An effective manager pays attention to many facets of management, leadership and learning within an organization. So, it’s difficult to take the topic of management success and say that the following ten items are the most important for success. Legions of articles and books profess to have the answer. Many are variations on the same theme. Others profess to add a new characteristic or skill.
There are, however, seven management skills without which you won’t become a successful manager.
These are the key and critical skills which will help you lead your team and encourage employees to want to follow you. And, when employees want to follow you, you have accomplished a key component of managing employees.
Successful managers know what employees need to work effectively, stay productive, and contribute to a thrilled customer experience and a harmonious workplace. They know the behaviors that a manager needs to stay away from to encourage successful employees.
Managers who want to succeed also understand that they are the most significant factor in whether employees are motivated to want to show up for work. A bad manager is frequently cited as a key reason why employees quit their jobs.
Striving for greatness as a manager should top every manager’s goal list. The difference that a great manager can make in the work lives of employees is inestimable. Helping employees feel rewarded, recognized, and thanked is also key to performing effectively as a manager.

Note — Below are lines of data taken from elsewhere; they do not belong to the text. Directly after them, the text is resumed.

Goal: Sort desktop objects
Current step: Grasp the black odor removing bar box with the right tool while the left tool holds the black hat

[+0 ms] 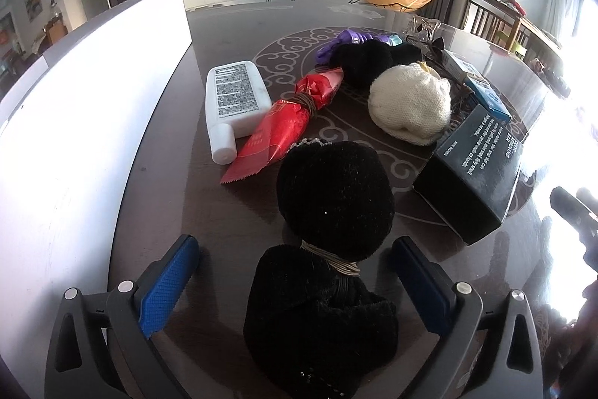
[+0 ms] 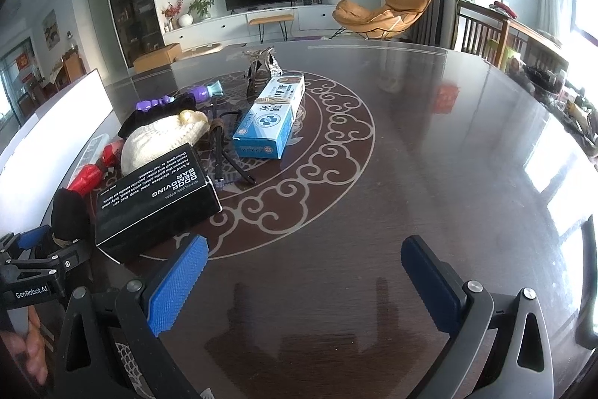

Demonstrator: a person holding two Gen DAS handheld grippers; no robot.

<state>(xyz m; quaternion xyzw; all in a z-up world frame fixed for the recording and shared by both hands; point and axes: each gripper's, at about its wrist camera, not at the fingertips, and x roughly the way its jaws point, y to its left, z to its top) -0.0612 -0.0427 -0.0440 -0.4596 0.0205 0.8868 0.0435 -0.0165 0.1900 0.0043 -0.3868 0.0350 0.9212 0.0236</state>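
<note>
**A:** Which step of the sorting is in hand?

**B:** By my reading, the step around a black fuzzy bundle (image 1: 329,249), tied at its middle with pale cord. The left tongs (image 1: 295,281) stand wide, blue pads apart, neither pad pressing the bundle. I can't say whether it is about to be gripped or has just been set down.

**A:** Where does the bundle lie relative to those tongs?

**B:** Flat on the dark tabletop (image 1: 231,212), between the two fingers, its tied waist about level with the fingertips and its rounded end beyond them.

**A:** What would a next move call for?

**B:** If a grasp is meant, closing on the corded waist, where it is narrowest. A black box (image 1: 474,182) sits near on the right, and a red foil packet (image 1: 276,133) ahead on the left, so lift clear of both.

**A:** The other side?

**B:** The right tongs (image 2: 304,273) are wide and empty over bare tabletop, apart from the pile.
</note>
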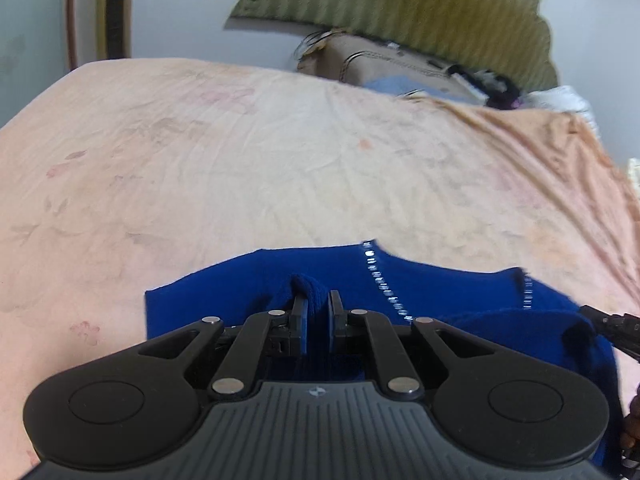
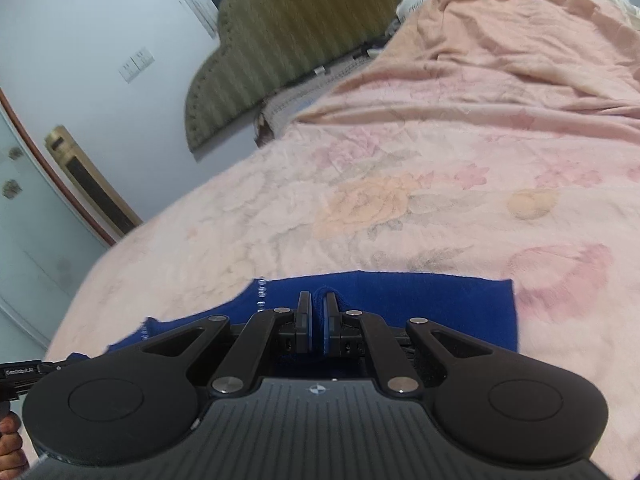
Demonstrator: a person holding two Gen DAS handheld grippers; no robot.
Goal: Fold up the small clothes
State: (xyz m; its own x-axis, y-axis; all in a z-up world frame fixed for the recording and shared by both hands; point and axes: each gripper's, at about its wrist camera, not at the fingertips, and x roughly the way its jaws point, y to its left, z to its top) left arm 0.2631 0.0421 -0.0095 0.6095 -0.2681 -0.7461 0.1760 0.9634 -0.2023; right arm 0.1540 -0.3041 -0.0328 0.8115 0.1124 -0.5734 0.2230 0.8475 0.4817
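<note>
A blue knitted garment (image 1: pixel 248 292) is seen spread across the near part of a bed covered by a pale pink floral sheet (image 1: pixel 240 160), with a line of small shiny studs (image 1: pixel 380 280) running down its front. At the left, the left tool (image 1: pixel 317 308) is closed down to a narrow gap, and a raised fold of the blue knit is pinched between its blue pads (image 1: pixel 303 320). At the right edge of the left wrist view, part of the other tool's black body is glimpsed beside the cloth. Further right, the right tool (image 2: pixel 317 306) is likewise drawn nearly together, and a small ridge of the same garment (image 2: pixel 440 300) is gripped between its pads (image 2: pixel 306 316); the cloth's far edge is laid flat on the sheet (image 2: pixel 400 184) ahead of it. A hand (image 2: pixel 10 436) is visible at the lower left corner of the right wrist view. Beyond the bed, an olive padded headboard (image 2: pixel 272 44) is set against a white wall, where a pair of switches (image 2: pixel 136 64) is mounted.
</note>
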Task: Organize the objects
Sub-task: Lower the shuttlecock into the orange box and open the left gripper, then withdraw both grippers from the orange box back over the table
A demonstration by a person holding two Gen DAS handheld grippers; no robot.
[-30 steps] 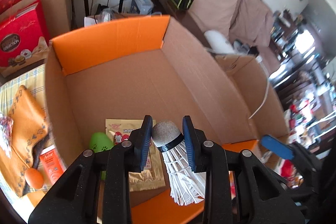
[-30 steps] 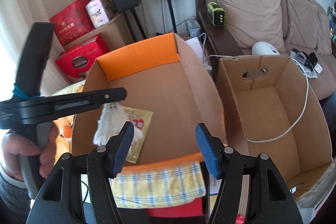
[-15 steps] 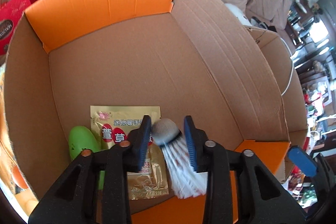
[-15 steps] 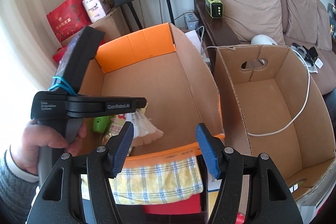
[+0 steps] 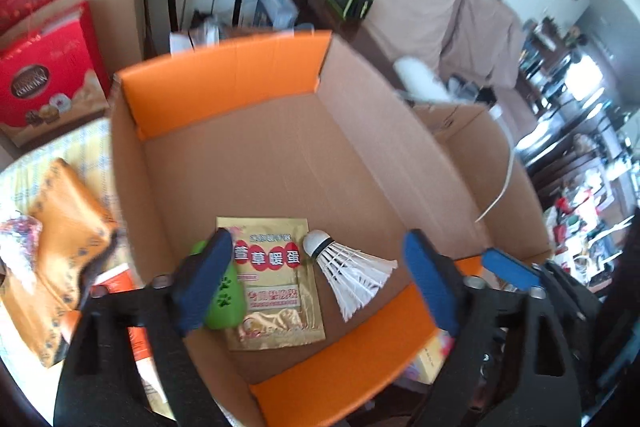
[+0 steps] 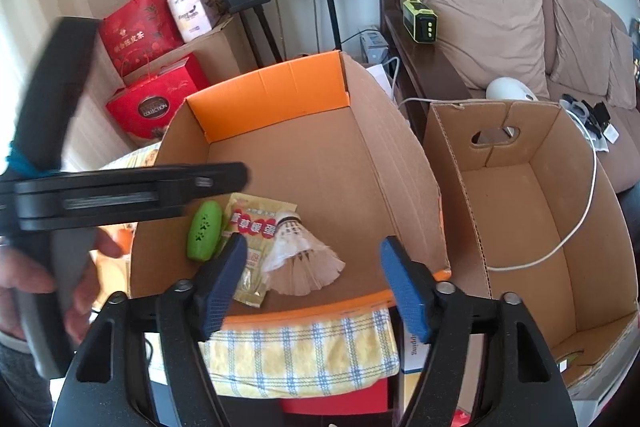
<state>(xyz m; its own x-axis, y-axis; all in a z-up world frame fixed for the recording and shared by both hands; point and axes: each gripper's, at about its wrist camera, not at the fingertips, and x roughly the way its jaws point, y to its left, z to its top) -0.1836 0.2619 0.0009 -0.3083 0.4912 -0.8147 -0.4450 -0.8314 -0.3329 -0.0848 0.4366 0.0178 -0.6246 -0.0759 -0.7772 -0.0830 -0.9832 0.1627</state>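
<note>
White shuttlecock (image 5: 352, 271) lies on cardboard box (image 5: 360, 163) floor, beside gold sachet (image 5: 272, 279). Left gripper (image 5: 316, 283) jaws just opened wide, nothing between. Right gripper (image 6: 312, 283) also apart, empty.

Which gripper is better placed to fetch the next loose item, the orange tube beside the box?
Left. The left gripper is open, shuttlecock released, and the orange tube lies just left of it. The right gripper hangs toward the box's other side.

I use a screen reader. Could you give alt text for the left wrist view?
A shuttlecock lies in an orange-flapped box beside a gold packet and a green case, below the open, empty left gripper.
</note>
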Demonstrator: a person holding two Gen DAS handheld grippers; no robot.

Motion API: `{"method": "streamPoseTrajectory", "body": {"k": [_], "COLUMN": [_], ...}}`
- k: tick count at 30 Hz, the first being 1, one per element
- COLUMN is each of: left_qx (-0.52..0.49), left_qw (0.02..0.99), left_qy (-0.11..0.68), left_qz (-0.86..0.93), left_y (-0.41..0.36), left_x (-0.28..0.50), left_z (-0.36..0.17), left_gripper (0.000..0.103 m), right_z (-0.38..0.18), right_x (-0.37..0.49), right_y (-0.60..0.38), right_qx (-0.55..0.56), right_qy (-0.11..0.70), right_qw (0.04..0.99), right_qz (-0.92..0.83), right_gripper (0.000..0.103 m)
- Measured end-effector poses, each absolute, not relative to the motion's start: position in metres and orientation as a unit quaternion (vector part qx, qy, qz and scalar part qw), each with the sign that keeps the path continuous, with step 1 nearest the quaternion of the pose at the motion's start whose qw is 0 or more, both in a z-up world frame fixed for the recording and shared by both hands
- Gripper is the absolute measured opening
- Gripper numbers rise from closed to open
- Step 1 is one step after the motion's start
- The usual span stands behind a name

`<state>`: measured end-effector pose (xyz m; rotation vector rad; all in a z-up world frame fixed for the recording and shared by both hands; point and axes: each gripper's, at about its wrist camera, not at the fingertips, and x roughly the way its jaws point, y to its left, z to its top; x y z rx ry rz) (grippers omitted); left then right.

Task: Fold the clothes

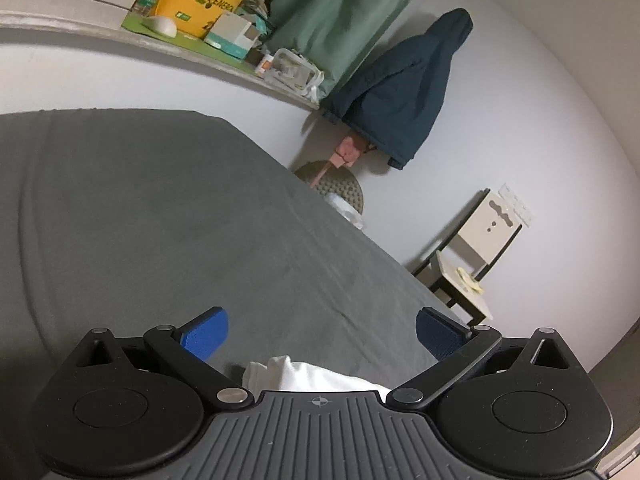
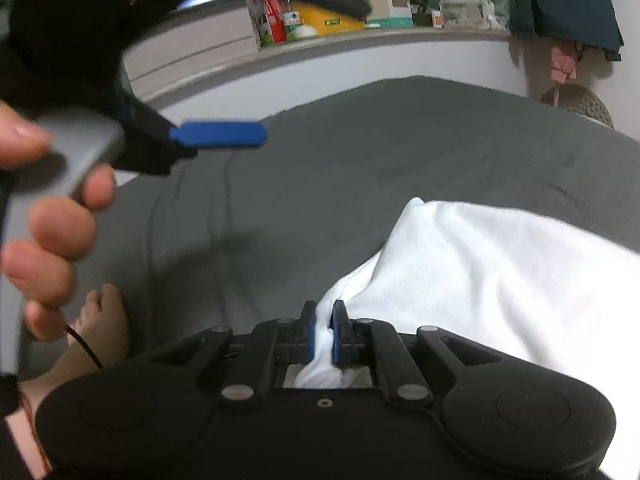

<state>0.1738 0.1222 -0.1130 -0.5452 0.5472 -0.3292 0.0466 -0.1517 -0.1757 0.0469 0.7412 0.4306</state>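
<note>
A white garment (image 2: 500, 264) lies on the grey bed sheet (image 2: 360, 160), spread to the right in the right wrist view. My right gripper (image 2: 324, 328) is shut on a bunched edge of it, white cloth squeezed between the blue pads. In the left wrist view my left gripper (image 1: 320, 332) stands open above the sheet, blue fingers (image 1: 206, 338) wide apart with nothing between them. A bit of the white garment (image 1: 304, 374) shows just below it. The left gripper (image 2: 218, 134) also appears at the upper left of the right wrist view, held by a hand (image 2: 48, 216).
A ledge (image 1: 224, 60) behind the bed holds boxes, bottles and a yellow bag (image 1: 196, 4). A dark jacket (image 1: 404, 92) hangs on the wall by a green curtain (image 1: 332, 12). A chair (image 1: 468, 264) stands beside the bed. A bare foot (image 2: 102, 320) is at the lower left.
</note>
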Motion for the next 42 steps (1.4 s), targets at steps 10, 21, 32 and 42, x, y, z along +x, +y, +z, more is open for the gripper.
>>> {"method": "streamPoseTrajectory", "body": {"k": [10, 21, 32, 42], "left_qx": [-0.27, -0.268, -0.263, -0.231], "left_qw": [0.918, 0.918, 0.917, 0.925], "left_qy": [0.256, 0.257, 0.262, 0.249], "left_qz": [-0.139, -0.141, -0.147, -0.171], "left_y": [0.131, 0.134, 0.13, 0.123], "left_x": [0.172, 0.166, 0.166, 0.164], "left_z": [-0.111, -0.114, -0.119, -0.111], "left_gripper": [0.103, 0.103, 0.103, 0.103], "right_z": [-0.154, -0.175, -0.175, -0.17], "right_x": [-0.014, -0.004, -0.013, -0.01], "right_y": [-0.152, -0.148, -0.136, -0.14], "right_qx": [-0.077, -0.047, -0.072, -0.053], "right_qy": [0.282, 0.326, 0.3, 0.306], "right_qw": [0.924, 0.913, 0.91, 0.911], "right_qz": [0.247, 0.242, 0.276, 0.272], "right_gripper": [0.064, 0.006, 0.007, 0.061]}}
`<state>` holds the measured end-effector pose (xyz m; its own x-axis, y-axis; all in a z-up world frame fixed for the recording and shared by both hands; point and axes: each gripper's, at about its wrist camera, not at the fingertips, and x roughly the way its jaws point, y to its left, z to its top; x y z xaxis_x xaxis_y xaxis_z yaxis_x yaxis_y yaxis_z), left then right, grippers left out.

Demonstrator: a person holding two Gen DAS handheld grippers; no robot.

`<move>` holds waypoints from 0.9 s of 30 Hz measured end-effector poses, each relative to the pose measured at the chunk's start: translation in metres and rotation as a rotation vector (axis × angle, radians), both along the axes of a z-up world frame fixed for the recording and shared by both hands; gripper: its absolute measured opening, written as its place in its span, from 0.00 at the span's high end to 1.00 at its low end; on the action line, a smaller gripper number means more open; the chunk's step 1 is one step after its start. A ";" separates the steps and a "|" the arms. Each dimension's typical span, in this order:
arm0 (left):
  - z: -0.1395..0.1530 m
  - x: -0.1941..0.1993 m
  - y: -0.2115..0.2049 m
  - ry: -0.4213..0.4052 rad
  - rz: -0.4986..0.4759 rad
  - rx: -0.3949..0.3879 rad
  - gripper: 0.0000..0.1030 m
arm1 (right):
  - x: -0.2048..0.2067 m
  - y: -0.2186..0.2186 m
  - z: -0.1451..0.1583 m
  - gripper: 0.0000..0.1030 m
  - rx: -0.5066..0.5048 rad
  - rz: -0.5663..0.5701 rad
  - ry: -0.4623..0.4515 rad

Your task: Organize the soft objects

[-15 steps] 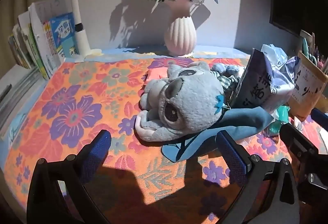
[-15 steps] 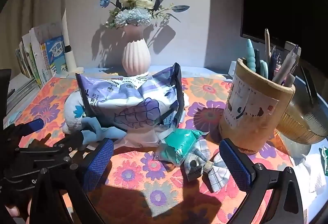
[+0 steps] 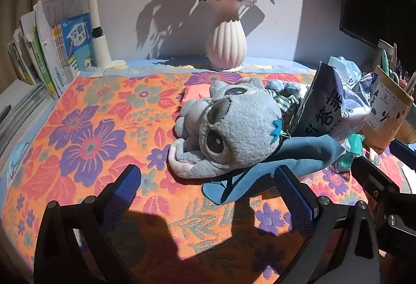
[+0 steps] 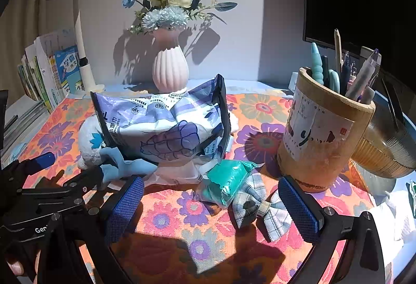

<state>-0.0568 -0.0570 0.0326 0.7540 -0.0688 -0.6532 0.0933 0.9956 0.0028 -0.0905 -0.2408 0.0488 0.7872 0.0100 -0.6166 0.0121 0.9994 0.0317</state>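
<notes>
Round bamboo pen holder with paper label (image 4: 322, 133) holds pens, pencil, pale green scissors; stands at right on orange floral cloth (image 3: 85, 128). Ribbed pink vase (image 3: 226, 47) holds blue and cream flowers, at back by wall. Grey plush toy with big eyes (image 3: 228, 128) lies on side at cloth middle, on blue fabric piece (image 3: 299, 154). Purple-white wipes packet (image 4: 166, 125) leans against plush, hides most of it from right view. Teal soft packet (image 4: 226, 180) touches grey plaid bow (image 4: 260, 206). Gold ribbed container behind holder is cut off. Left gripper (image 3: 208, 195) wide open, holds nothing. Right gripper (image 4: 210, 203) wide open, empty, bow between fingers.
</notes>
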 end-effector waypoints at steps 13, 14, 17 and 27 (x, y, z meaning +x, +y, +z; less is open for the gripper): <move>-0.001 0.001 0.001 0.008 -0.007 -0.007 0.01 | -0.004 0.000 -0.001 0.00 0.005 0.003 -0.014; -0.001 0.001 0.001 0.010 -0.009 -0.009 0.01 | -0.004 0.000 0.000 0.00 0.008 0.003 -0.013; -0.001 0.001 0.001 0.013 -0.009 -0.011 0.01 | -0.003 0.000 -0.002 0.00 0.006 0.001 -0.012; -0.002 0.002 0.001 0.017 -0.014 -0.011 0.01 | -0.003 0.000 -0.002 0.00 -0.031 0.020 -0.031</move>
<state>-0.0548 -0.0563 0.0303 0.7420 -0.0866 -0.6648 0.1071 0.9942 -0.0100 -0.0938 -0.2413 0.0466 0.8060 0.0069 -0.5919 -0.0079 1.0000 0.0008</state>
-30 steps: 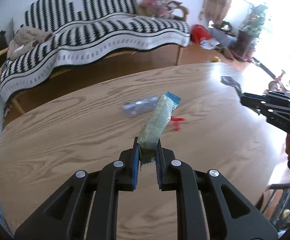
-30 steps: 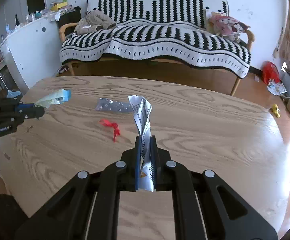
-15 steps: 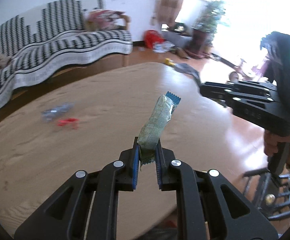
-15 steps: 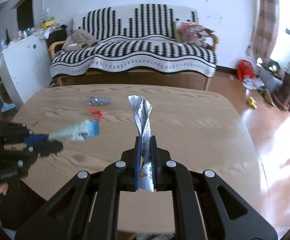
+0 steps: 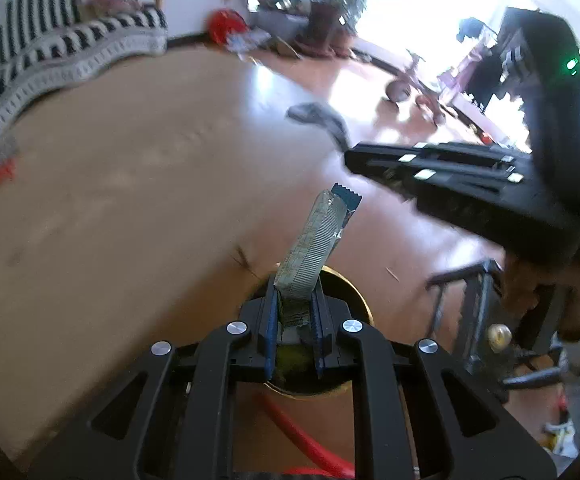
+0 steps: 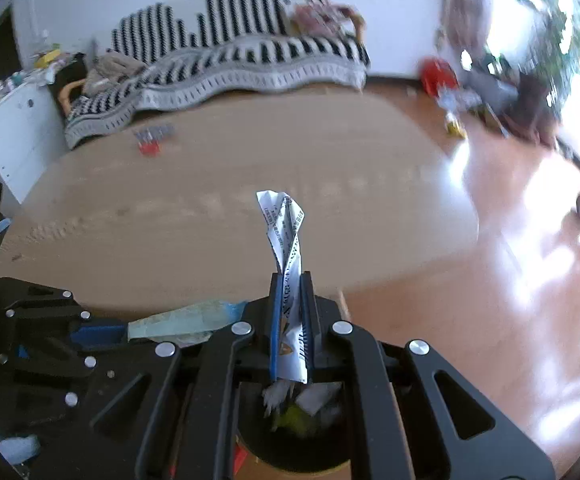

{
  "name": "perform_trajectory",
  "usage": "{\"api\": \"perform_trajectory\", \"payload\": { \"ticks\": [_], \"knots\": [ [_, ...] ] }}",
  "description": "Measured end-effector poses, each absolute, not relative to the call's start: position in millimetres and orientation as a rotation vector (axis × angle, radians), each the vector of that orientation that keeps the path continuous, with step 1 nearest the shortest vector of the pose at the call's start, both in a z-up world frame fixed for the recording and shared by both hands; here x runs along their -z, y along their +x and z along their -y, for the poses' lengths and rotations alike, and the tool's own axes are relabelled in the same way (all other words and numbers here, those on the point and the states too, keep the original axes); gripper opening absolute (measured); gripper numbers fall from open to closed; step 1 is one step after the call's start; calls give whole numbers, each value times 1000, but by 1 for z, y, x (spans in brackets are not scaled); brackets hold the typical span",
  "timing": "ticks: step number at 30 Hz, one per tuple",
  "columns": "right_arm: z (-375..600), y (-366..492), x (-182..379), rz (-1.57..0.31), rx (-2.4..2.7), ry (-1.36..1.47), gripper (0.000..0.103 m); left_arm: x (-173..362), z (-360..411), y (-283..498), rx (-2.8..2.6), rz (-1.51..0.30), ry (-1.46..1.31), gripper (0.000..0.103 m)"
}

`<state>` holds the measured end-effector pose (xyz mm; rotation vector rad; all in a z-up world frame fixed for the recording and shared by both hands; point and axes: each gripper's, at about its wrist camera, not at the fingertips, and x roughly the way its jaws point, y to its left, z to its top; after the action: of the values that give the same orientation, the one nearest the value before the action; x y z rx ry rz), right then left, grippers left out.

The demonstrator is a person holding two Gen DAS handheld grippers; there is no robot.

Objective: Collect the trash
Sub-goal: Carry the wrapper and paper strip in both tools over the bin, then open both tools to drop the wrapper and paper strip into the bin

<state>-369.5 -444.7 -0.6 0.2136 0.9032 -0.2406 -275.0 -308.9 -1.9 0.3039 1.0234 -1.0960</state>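
Observation:
My left gripper [image 5: 293, 304] is shut on a green snack wrapper [image 5: 318, 236] with a blue end, held upright past the table edge above a round bin [image 5: 348, 288] on the floor. My right gripper [image 6: 290, 300] is shut on a crumpled white printed wrapper [image 6: 286, 228], above the dark bin [image 6: 306, 424] that holds paper scraps. The left gripper with its wrapper [image 6: 182, 320] shows at the lower left of the right wrist view. A clear wrapper and a red scrap [image 6: 150, 138] lie on the far side of the wooden table [image 6: 210, 200].
A striped sofa [image 6: 230, 52] stands behind the table. A white cabinet [image 6: 14, 128] is at the left. Clutter and a plant [image 6: 490, 80] sit on the floor at the right. A chair frame [image 5: 474, 320] stands by the bin.
Both grippers have swung away from the table middle, off its near edge and over the bin. Each keeps hold of its wrapper. The views are motion-blurred.

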Motion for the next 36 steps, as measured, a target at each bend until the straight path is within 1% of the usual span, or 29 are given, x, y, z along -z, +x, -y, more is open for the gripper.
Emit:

The most important issue in management success, however, is being a person that others want to follow. Every action you take during your career in an organization helps determine whether people will one day want to follow you. Without followers, you cannot lead and manage. So, use these seven tips to be the successful manager that you aspire to become.
Seven Key Management Skills
A successful manager, one whom others want to follow, performs the following actions effectively:
- Builds effective and responsive interpersonal relationships. Reporting staff members, colleagues and executives respect his or her ability to demonstrate caring, collaboration, respect, trust, and attentiveness. They depend on this manager to treat colleagues with dignity and respect, to keep his word, to exude integrity, and display dependability and character under even the most challenging occurrences and challenges.
- Communicates effectively in person, print, texts, and email. Listening and two-way feedback characterize interactions with others. The manager is also open to receiving feedback from colleagues and reporting staff. He avoids a defensive response and is willing to change his behavior when the feedback is on target. But, mostly, he understands and acts upon the power of interaction.
- Builds the team and enables other staff to collaborate more effectively with each other. People feel as if they have become more—more effective, more creative, more productive—in the presence of a team builder. She is willing to sit down and problem solve when teamwork or team tasks are not on target and working effectively. She’s able to let employees know directly and candidly when they are impeding the team’s progress
- Understands the financial aspects of the business and sets goals and measures and documents staff progress and success. This allows the team to feel a sense of progress, that they are reaching goals and exceeding expectations. People want to know how they are performing against expectations at work.
Financial and other goals let them know. Painting a picture that employees can agree on is effective for noting progress when numerical goals don’t exist. Good managers understand and play the appropriate role in creating this picture, feedback, and communication.
- Knows how to create an environment in which people experience positive morale and recognitionand employees are motivated to work hard for the success of the business. Understands that she is the most significant factor in whether employees are happy at work. Her interaction with employees sets the tone for the workplace every day.
- Leads by example and sets the pace via her expectations and behavior. She provides recognition when others do the same. She walks her talk. Employees know that she is the real deal because she says and does the same thing.
- Helps people grow and develop their skills and capabilities through education and on-the-job learning. Brings career pathing to employees so that they continue to grow and develop. Makes employee career and personal development a priority in the workplace. Employees feel as if their manager cares about their careers and progress. This is one of the most significant factors that employees need from work.